• Task goal: A word-for-word copy of the listing is required, and it must contain no pictures.

• Dataset excerpt:
++++++++
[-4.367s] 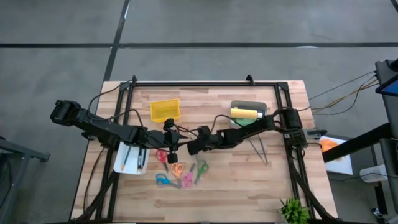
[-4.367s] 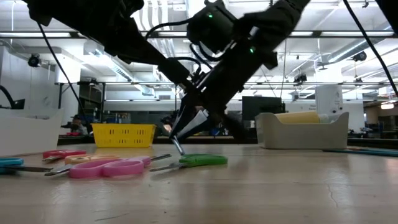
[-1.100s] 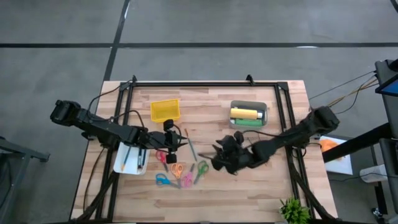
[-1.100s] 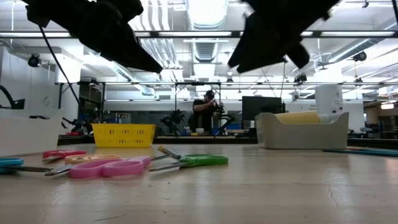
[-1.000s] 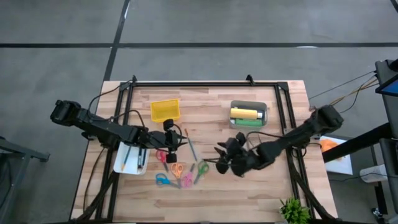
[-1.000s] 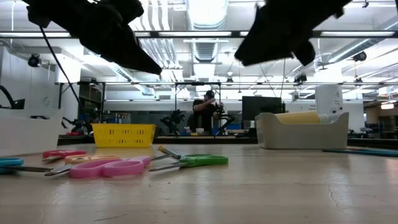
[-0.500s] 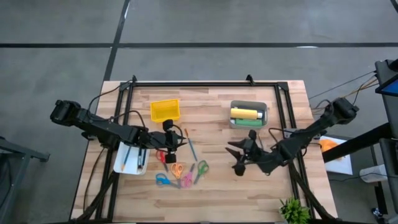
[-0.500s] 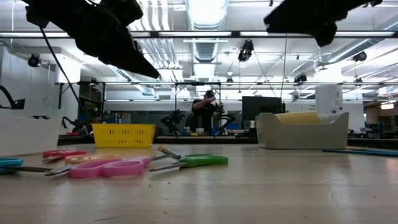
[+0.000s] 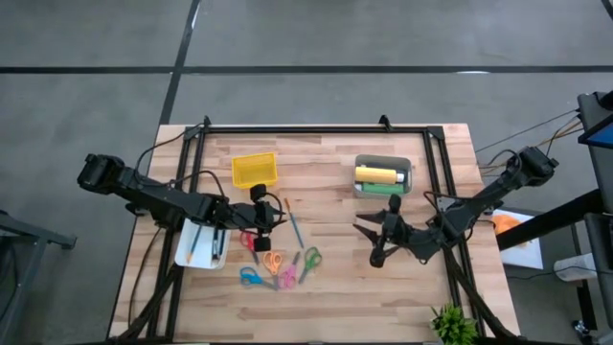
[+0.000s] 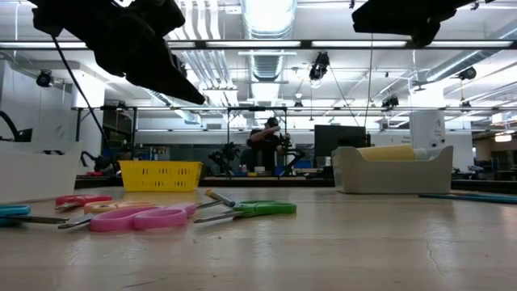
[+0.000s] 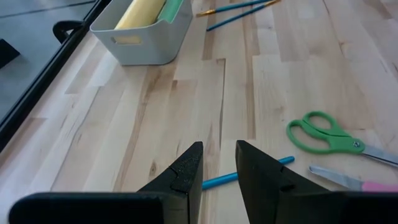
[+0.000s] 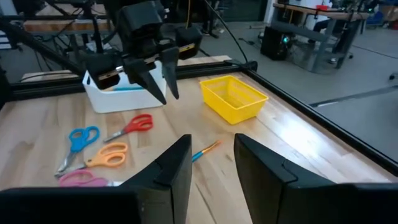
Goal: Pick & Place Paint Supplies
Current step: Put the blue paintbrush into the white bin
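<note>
A yellow paint bottle (image 9: 377, 174) and a green one (image 9: 381, 189) lie in the grey bin (image 9: 406, 169) at the far right. A teal brush with an orange end (image 9: 292, 227) lies flat on the wood. It shows just beyond my left gripper (image 11: 217, 167), which hangs open above the table, left of centre. More brushes (image 9: 213, 243) lie in the white tray (image 9: 190, 255). Two teal brushes (image 11: 241, 9) lie beside the bin. My right gripper (image 9: 368, 243) hovers open right of centre, pointing toward the left arm, nothing between its fingers (image 12: 210, 163).
Several coloured scissors (image 9: 276, 264) lie scattered near the front left of centre, green ones (image 11: 328, 136) closest to the brush. A yellow basket (image 9: 254, 170) stands at the far left. A small plant (image 9: 452, 324) sits at the near right corner.
My right gripper has drawn back toward the table's right edge and risen, rolling as it went; its fingers have stayed open and empty. The teal brush and the scissors have kept their places.
</note>
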`<state>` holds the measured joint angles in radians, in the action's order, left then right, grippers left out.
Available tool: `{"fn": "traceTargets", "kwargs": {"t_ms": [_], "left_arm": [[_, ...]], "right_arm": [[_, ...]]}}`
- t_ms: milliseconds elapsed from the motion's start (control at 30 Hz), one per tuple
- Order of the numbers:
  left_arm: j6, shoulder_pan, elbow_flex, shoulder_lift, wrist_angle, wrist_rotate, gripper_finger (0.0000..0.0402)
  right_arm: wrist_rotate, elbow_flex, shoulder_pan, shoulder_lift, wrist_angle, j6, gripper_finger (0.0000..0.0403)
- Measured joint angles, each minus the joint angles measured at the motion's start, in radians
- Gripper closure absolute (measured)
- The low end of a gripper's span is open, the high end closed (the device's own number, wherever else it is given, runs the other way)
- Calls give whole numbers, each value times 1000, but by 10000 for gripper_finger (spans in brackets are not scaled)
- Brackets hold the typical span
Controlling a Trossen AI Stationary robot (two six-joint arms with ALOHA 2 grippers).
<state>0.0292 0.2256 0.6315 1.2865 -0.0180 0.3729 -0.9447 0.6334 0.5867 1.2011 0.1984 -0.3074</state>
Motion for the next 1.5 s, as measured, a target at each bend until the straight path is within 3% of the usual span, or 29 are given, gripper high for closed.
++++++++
• Result of the task:
[-4.367s] 
[-4.367s] 
[-1.100s] 
[-1.100s] 
[-1.000s] 
[-1.000s] 
[-0.500s] 
[-0.500s] 
[+0.000s] 
[+0.000s] 
[+0.000s] 
[+0.000s] 
Goal: Pick & Place Paint Supplies
Current step: Put the blue paintbrush into the white bin
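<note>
A yellow paint bottle (image 9: 377, 174) and a green one (image 9: 381, 189) lie in the grey bin (image 9: 406, 169) at the far right. A teal brush with an orange end (image 9: 292, 227) lies flat on the wood. It shows just beyond my left gripper (image 11: 217, 167), which hangs open above the table, left of centre. More brushes (image 9: 213, 243) lie in the white tray (image 9: 190, 255). Two teal brushes (image 11: 241, 9) lie beside the bin. My right gripper (image 9: 368, 243) hovers open right of centre, pointing toward the left arm, nothing between its fingers (image 12: 210, 163).
Several coloured scissors (image 9: 276, 264) lie scattered near the front left of centre, green ones (image 11: 328, 136) closest to the brush. A yellow basket (image 9: 254, 170) stands at the far left. A small plant (image 9: 452, 324) sits at the near right corner.
My right gripper has drawn back toward the table's right edge and risen, rolling as it went; its fingers have stayed open and empty. The teal brush and the scissors have kept their places.
</note>
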`<state>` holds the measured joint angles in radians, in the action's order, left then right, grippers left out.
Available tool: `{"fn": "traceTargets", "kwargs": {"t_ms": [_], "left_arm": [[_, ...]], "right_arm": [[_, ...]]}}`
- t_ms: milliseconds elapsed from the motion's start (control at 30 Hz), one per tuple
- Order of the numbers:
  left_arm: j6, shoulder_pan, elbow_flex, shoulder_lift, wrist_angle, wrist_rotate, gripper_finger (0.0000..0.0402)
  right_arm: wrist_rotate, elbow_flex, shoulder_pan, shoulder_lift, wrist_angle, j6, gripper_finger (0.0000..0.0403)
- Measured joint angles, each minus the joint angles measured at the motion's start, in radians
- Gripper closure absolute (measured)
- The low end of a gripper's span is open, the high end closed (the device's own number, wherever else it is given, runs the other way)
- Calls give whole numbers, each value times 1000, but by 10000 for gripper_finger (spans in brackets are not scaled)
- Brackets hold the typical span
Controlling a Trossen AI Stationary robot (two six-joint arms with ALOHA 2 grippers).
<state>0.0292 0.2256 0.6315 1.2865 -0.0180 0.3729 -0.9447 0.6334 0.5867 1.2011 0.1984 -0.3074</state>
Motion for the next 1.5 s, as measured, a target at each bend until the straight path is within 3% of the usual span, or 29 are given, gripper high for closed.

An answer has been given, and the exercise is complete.